• [WORK REQUIRED]: From the line with "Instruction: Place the" through the final line below, restate each line word for word and return nothing else.

• [THE DATA]:
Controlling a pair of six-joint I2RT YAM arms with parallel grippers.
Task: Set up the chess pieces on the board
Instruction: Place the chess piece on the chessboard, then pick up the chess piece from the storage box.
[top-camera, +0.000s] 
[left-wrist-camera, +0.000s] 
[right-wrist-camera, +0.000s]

• [FINISHED TASK]:
Instruction: Place the chess piece on the chessboard, then pick up the chess piece from the storage box.
[top-camera, +0.000s] 
[left-wrist-camera, +0.000s] 
[right-wrist-camera, +0.000s]

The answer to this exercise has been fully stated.